Chromatography Forum

Hi,
Can anyone plese tell me what tests need to be performed on liquid sample to declare it as reference standard?
Is there any guideline in USP or WHO for the same?

Here in the US we had to analyze it multiple times and show that it compared well to a NIST (National Institute of Standards and Technology) certified standard. Usually this was done when using a previously certified standard that had expired. ASTM (American Society for Testing and Materials) had a similar approach for creating Iron Ore standards from bulk mixes. I can't remember exactly but it had to be analyzed something like 25 times over a broad time course and compared to a NIST or other certified standard along with it.

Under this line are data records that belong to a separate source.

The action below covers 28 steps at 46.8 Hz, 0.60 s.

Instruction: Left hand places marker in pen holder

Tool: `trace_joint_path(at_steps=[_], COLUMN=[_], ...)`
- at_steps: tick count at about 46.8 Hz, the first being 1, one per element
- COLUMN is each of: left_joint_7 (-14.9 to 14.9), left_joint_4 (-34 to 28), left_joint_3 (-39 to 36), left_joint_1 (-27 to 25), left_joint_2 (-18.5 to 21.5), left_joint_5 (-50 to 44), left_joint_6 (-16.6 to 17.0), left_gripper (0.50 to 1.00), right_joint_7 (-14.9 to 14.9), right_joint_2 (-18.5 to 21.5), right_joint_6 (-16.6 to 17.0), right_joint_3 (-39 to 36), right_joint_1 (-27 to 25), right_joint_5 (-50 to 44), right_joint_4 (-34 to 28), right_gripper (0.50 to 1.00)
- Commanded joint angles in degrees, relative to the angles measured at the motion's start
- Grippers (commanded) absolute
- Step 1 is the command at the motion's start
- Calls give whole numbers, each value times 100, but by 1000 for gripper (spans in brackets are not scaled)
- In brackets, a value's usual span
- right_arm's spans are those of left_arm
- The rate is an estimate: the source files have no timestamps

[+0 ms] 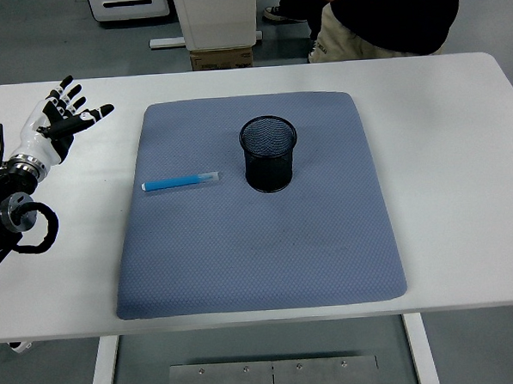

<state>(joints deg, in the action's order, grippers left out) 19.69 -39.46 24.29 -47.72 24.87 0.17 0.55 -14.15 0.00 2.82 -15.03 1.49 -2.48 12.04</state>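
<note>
A blue marker [180, 182] with a clear cap lies flat on the grey-blue mat [260, 252], left of the pen holder. The black mesh pen holder [269, 153] stands upright near the mat's middle, and nothing shows inside it. My left hand [66, 114] hovers over the bare table at the far left, well left of and behind the marker, its fingers spread and holding nothing. My right arm does not appear.
A person in a dark top [393, 13] stands beyond the table's far edge at the top right. A white cabinet and a cardboard box [222, 58] sit on the floor behind the table. White table [461, 147] surface surrounds the mat.
</note>
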Motion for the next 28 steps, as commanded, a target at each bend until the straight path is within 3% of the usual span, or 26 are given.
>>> trace_joint_path(at_steps=[1, 21, 28], left_joint_7=[9, 0, -9], left_joint_4=[0, 0, 18], left_joint_3=[5, 5, 5], left_joint_1=[0, -18, -79], left_joint_2=[0, 44, 88], left_joint_5=[0, -26, 27], left_joint_6=[-2, -28, -239], left_gripper=[1000, 1000, 1000], right_joint_7=[0, 0, 0], right_joint_2=[0, 0, 0], right_joint_6=[0, 0, 0], right_joint_3=[0, 0, 0], right_joint_1=[0, 0, 0], right_joint_5=[2, -7, 2], right_joint_4=[0, 0, 0], right_gripper=[1000, 1000, 1000])
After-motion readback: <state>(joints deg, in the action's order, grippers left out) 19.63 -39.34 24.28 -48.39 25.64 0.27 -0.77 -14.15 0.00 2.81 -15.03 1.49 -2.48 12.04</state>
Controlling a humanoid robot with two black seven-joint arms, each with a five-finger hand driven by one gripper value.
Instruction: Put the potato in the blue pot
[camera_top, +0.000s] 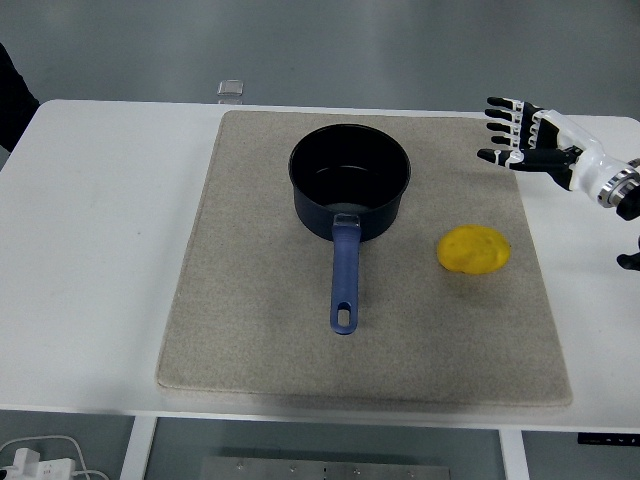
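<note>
- White-shelled five-fingered robot right hand (528, 133), up at two o'clock in the view.
- Its fingers (503, 116) carry black joints between white segments, giving a banded look, and the tips are black.
- White smooth forearm cuff (584, 166) behind the palm, ending in a silver metal ring (613, 183).
- Black arm casing (630, 205) beyond that ring, cut off at the three o'clock edge.

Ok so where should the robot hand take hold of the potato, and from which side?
Probably across the middle of the potato, coming down from above. It lies flat on the mat, wider than it is deep, with open space all round, so fingers can close over its narrower front-to-back span. The right robot hand, open beyond it, is the closer one. The blue pot sits to the potato's left.
</note>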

The other option is to see if you could send out your standards and have them certified by a similar agency in India?

Hi

Also ICH Q7a in §11 (i think), has some basic requirements if your in the pharma buisness. A bit unsure what you trying to do, is more like a stock/calibration solution (and investigate stability?!) made from a primary/secondary/NIST traceble etc reference standard?
If thats the case I would do comparison (stability of solution) between stored solution and freshly prepared standard over the desired amount of days of intrest.

As Krickos points out (thanks again for your help in my thread, Krickos), ICH Q7 sections 11.17 - 11.19 has information regarding reference standards. I suggest downloading a copy of this document and reviewing it. It's probably a bit more vague than you want (i.e. it won't tell you what tests to run) but it's a good source document for your toolbox.